§ **Aim of the task**: Reproduce the listing below without any change.
##########
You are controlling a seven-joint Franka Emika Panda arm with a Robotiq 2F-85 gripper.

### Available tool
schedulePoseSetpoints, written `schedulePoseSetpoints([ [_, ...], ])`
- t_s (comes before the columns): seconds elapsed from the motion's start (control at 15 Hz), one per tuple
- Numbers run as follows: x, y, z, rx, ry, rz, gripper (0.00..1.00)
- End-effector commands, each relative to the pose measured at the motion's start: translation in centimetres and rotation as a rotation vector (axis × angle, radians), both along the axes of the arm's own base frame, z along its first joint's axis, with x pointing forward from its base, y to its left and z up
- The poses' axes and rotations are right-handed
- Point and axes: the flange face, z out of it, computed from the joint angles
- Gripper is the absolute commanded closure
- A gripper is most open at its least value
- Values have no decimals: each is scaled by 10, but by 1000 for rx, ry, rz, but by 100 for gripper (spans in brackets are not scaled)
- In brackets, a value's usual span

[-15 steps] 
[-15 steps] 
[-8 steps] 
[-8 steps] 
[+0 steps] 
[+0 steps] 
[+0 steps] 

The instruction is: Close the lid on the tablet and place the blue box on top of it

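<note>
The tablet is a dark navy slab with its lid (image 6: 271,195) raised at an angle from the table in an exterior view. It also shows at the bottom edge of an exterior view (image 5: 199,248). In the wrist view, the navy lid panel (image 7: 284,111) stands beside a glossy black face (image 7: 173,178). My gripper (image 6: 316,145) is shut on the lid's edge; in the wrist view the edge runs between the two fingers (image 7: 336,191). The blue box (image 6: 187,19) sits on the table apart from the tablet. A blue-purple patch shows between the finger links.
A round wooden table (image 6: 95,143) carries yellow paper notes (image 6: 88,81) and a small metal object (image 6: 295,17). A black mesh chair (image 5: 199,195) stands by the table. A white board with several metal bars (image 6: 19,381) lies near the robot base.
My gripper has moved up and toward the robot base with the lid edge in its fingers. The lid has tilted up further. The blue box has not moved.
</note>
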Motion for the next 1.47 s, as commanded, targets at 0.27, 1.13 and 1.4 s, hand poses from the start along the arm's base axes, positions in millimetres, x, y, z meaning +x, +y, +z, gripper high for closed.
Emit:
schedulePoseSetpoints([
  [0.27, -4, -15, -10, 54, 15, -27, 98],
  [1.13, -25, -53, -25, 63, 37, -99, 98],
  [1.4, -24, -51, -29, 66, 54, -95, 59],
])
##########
§ **Reply to the task**:
You are controlling a seven-joint Franka Emika Panda arm with a Robotiq 2F-85 gripper.

### Available tool
schedulePoseSetpoints, written `schedulePoseSetpoints([ [_, ...], ])`
- t_s (comes before the columns): seconds elapsed from the motion's start (control at 15 Hz), one per tuple
- Numbers run as follows: x, y, z, rx, ry, rz, gripper (0.00..1.00)
- End-effector commands, each relative to the pose measured at the motion's start: translation in centimetres and rotation as a rotation vector (axis × angle, radians), both along the axes of the arm's own base frame, z along its first joint's axis, with x pointing forward from its base, y to its left and z up
- The poses' axes and rotations are right-handed
- Point and axes: the flange face, z out of it, computed from the joint angles
- Gripper is the absolute commanded closure
- A gripper is most open at its least value
- Values have no decimals: each is scaled by 10, but by 1000 for rx, ry, rz, but by 100 for gripper (spans in brackets are not scaled)
- In brackets, a value's usual span

[-15 steps] 
[-15 steps] 
[-8 steps] 
[-8 steps] 
[+0 steps] 
[+0 steps] 
[+0 steps] 

The instruction is: Close the lid on the tablet and place the blue box on top of it

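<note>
The tablet is a dark navy slab with its lid (image 6: 271,195) raised at an angle from the table in an exterior view. It also shows at the bottom edge of an exterior view (image 5: 199,248). In the wrist view, the navy lid panel (image 7: 284,111) stands beside a glossy black face (image 7: 173,178). My gripper (image 6: 316,145) is shut on the lid's edge; in the wrist view the edge runs between the two fingers (image 7: 336,191). The blue box (image 6: 187,19) sits on the table apart from the tablet. A blue-purple patch shows between the finger links.
A round wooden table (image 6: 95,143) carries yellow paper notes (image 6: 88,81) and a small metal object (image 6: 295,17). A black mesh chair (image 5: 199,195) stands by the table. A white board with several metal bars (image 6: 19,381) lies near the robot base.
My gripper has moved up and toward the robot base with the lid edge in its fingers. The lid has tilted up further. The blue box has not moved.
</note>
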Motion for the next 1.47 s, as commanded, targets at 0.27, 1.13 and 1.4 s, hand poses from the start along the arm's base axes, positions in millimetres, x, y, z meaning +x, +y, +z, gripper high for closed.
Emit:
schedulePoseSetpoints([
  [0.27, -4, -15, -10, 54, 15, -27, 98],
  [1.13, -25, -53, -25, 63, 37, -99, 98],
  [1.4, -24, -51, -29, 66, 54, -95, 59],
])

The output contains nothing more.